La fidelidad a Yahvé era incompatible con la permanencia en nuestra tierra. Para no abandonar lo que nos pertenecía habíamos de sacrificar nuestras almas en los altares gentiles.
Aún era yo muy niño por entonces, pero la solemnidad con que se produjeron los acontecimientos, la trascendencia que posteriormente alcanzaron, el horror seguido y la huida prolongada de la persecución, dejaron huella indeleble en mí. Intentaré relatar los hechos con la mayor fidelidad.
Mi viejo corazón se yergue violento ante el recuerdo de aquellos tristes días.
Al tiempo, una suave dulzura invade mis sentidos recordando los aromas de la casa paterna.
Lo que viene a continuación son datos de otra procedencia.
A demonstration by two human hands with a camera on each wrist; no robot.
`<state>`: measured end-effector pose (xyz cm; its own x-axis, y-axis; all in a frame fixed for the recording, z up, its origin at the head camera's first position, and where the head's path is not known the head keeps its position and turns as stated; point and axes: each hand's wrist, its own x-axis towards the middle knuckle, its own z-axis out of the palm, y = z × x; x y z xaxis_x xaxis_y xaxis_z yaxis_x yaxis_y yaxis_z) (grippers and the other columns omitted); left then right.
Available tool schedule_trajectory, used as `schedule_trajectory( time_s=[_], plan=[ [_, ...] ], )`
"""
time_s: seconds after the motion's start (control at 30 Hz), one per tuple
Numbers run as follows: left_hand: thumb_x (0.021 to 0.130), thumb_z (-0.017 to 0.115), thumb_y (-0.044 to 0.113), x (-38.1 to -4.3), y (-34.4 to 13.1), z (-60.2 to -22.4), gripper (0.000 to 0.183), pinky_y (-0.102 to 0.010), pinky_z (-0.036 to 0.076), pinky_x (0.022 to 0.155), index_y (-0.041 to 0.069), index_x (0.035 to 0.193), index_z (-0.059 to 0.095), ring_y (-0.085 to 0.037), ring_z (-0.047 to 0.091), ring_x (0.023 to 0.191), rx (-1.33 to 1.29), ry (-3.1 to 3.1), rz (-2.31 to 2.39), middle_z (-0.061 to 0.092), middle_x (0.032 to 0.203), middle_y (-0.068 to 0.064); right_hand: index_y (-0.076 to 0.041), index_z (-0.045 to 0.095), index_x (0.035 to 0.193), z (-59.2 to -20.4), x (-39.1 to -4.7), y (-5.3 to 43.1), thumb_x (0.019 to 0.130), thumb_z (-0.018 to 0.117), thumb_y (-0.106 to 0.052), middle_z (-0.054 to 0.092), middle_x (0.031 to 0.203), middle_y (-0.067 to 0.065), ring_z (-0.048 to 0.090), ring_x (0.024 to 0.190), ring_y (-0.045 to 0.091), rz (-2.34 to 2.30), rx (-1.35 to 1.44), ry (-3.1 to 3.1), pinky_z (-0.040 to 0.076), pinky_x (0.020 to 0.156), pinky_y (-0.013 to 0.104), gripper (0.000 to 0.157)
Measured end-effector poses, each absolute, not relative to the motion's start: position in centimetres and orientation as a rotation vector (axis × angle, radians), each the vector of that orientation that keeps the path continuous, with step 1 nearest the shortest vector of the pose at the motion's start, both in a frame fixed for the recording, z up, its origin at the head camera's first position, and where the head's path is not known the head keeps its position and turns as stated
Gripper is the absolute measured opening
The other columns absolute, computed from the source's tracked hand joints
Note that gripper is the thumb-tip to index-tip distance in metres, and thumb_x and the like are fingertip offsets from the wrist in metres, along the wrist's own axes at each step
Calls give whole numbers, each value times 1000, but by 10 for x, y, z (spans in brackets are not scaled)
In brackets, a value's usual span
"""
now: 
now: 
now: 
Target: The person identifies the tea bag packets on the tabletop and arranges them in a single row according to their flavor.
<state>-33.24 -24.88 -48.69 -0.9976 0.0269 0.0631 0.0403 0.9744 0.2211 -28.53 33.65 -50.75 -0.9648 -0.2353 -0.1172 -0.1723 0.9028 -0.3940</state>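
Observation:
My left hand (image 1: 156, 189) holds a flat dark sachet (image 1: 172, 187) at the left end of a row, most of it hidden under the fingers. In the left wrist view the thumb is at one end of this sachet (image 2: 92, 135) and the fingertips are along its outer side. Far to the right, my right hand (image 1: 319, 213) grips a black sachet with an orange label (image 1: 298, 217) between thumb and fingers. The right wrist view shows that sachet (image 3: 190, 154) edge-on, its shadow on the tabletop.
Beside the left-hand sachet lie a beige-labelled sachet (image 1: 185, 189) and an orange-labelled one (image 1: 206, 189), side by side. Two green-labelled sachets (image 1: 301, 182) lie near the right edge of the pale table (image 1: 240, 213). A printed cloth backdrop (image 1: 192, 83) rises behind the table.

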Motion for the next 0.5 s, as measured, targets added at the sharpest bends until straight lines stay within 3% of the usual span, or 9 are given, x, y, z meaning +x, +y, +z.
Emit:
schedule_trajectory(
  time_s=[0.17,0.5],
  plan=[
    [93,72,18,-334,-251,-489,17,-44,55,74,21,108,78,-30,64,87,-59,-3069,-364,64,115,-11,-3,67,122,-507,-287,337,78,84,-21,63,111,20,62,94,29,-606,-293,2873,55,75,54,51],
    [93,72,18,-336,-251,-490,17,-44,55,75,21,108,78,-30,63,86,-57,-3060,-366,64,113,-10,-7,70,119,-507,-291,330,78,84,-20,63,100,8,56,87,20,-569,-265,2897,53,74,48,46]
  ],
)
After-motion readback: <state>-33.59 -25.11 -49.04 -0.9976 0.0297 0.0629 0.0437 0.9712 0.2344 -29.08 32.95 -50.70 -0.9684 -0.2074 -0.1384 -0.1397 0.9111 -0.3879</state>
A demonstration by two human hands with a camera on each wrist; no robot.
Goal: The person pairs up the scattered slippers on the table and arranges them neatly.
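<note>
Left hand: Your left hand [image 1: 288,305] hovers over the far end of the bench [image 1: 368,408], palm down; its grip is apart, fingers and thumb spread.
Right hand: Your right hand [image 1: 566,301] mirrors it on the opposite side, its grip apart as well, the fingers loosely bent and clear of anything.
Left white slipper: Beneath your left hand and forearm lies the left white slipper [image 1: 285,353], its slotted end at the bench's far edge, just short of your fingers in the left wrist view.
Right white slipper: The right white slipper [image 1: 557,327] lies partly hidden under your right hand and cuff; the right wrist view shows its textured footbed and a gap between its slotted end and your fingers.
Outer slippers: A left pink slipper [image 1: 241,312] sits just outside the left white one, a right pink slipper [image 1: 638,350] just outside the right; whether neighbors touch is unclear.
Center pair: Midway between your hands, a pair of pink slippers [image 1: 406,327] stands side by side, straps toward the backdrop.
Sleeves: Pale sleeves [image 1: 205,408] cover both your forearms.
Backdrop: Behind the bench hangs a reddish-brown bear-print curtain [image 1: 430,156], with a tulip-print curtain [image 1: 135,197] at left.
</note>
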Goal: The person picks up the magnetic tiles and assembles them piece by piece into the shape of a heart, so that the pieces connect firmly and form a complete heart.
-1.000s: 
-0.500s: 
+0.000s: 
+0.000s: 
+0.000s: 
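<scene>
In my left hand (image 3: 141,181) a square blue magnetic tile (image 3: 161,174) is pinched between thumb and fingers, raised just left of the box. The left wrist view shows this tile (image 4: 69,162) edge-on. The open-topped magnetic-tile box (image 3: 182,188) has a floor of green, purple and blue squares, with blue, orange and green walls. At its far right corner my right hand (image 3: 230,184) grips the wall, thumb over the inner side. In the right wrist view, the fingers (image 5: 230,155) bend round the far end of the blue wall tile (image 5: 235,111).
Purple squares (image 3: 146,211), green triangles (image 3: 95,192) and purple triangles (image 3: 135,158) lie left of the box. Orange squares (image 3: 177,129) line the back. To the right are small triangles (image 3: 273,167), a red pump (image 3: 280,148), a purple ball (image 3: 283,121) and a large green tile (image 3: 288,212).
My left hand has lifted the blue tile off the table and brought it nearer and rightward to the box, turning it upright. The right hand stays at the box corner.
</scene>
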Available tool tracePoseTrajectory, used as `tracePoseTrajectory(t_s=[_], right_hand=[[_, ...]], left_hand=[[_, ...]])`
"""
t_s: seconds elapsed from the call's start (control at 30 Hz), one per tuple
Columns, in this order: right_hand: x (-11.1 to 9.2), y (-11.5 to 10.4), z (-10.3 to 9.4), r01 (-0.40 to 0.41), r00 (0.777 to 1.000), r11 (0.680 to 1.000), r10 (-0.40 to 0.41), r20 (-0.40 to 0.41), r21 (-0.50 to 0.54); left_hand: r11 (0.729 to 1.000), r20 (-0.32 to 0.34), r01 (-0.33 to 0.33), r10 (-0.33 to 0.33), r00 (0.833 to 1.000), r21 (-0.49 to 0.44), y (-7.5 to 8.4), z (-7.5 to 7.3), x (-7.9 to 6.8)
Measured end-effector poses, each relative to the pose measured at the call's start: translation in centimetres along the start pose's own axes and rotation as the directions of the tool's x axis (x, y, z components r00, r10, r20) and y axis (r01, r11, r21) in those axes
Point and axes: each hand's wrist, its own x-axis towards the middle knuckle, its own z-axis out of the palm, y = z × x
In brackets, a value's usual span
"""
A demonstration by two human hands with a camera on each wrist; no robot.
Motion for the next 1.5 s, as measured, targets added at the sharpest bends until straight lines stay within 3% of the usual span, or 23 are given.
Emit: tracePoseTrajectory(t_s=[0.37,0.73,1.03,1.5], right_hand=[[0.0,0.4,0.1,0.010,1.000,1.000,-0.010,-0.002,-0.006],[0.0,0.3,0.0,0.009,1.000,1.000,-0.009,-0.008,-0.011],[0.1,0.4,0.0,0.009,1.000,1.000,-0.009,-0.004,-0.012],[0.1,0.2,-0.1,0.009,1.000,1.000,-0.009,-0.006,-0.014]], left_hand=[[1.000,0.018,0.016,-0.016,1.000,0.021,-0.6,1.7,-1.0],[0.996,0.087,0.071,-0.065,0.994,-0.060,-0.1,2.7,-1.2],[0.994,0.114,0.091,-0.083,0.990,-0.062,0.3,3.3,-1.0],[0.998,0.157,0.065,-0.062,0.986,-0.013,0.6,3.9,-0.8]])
Acíbar y miel inundan mi paladar, calofríos de gozo junto a pesadumbre de dolor recorren mi cuerpo gastado.
Veo los rostros queridos que el tiempo o la maldad de los hombres alejó de mi lado. Acuden a mis ojos, ya de torpe visión, las lágrimas por lo perdido junto con los gayos colores en las ropas de mi querida Aicha.
Luces y sombras. Silencios y voces. Paréceme que nacieran en mi cabeza con su frescura original los sonidos de los ropajes al rozarse, de las maderas crujiendo, del fuego chisporroteando en la chimenea.
 Un dolor como de desgarro interior se une a la suave calidez de la evocación.
Sepharad la bella. La hermosa tierra de la luz.
Los bosques por los que corría, los arroyos en los que mojaba mis pies. Las cálidas noches de verano bajo el brillo de las luces celestes. La niebla de los almendros en flor, el rumor de los pájaros, los suaves vientos...
¡Sepharad...!
                                                   FIN DEL PRIMER LIBRO.